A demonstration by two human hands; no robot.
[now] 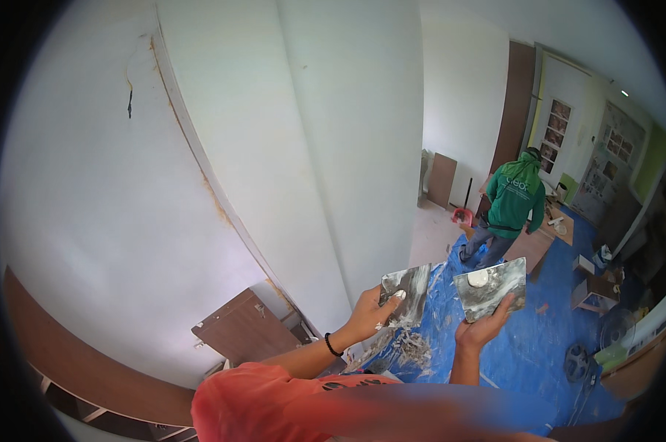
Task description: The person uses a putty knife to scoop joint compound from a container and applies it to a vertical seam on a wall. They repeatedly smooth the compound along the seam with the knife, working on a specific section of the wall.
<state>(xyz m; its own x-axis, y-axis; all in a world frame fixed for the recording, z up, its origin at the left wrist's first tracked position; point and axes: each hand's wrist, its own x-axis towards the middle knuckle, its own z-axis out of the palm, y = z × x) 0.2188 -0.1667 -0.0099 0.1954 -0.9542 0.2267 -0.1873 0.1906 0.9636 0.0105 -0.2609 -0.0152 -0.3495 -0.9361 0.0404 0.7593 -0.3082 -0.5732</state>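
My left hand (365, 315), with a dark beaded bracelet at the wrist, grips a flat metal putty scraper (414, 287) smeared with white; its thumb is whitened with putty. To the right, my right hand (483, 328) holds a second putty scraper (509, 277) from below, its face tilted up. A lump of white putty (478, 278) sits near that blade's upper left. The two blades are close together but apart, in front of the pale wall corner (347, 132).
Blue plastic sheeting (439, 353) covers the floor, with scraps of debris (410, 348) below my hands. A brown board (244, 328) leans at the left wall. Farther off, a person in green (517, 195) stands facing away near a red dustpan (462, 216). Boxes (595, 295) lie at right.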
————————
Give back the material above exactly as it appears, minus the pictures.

A demonstration by two human hands; no robot.
[now] 
Task description: The person uses a putty knife to scoop joint compound from a container and applies it to a vertical seam on a wall. They repeatedly smooth the compound along the seam with the knife, working on a specific section of the wall.
<state>(xyz m; its own x-axis, y-axis; all in a world frame fixed for the recording, z up, its origin at the left wrist's first tracked position; point and axes: each hand's wrist, its own x-axis towards the middle knuckle, its own z-axis out of the palm, y = z × x) 0.2188 -0.1667 -0.0099 0.1954 -0.9542 0.2267 -0.1873 0.1906 0.9636 0.0105 -0.2609 -0.0152 -0.3495 -0.9361 0.0404 0.7593 -0.3082 -0.5732</state>
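My left hand (365, 315), with a dark beaded bracelet at the wrist, grips a flat metal putty scraper (414, 287) smeared with white; its thumb is whitened with putty. To the right, my right hand (483, 328) holds a second putty scraper (509, 277) from below, its face tilted up. A lump of white putty (478, 278) sits near that blade's upper left. The two blades are close together but apart, in front of the pale wall corner (347, 132).
Blue plastic sheeting (439, 353) covers the floor, with scraps of debris (410, 348) below my hands. A brown board (244, 328) leans at the left wall. Farther off, a person in green (517, 195) stands facing away near a red dustpan (462, 216). Boxes (595, 295) lie at right.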

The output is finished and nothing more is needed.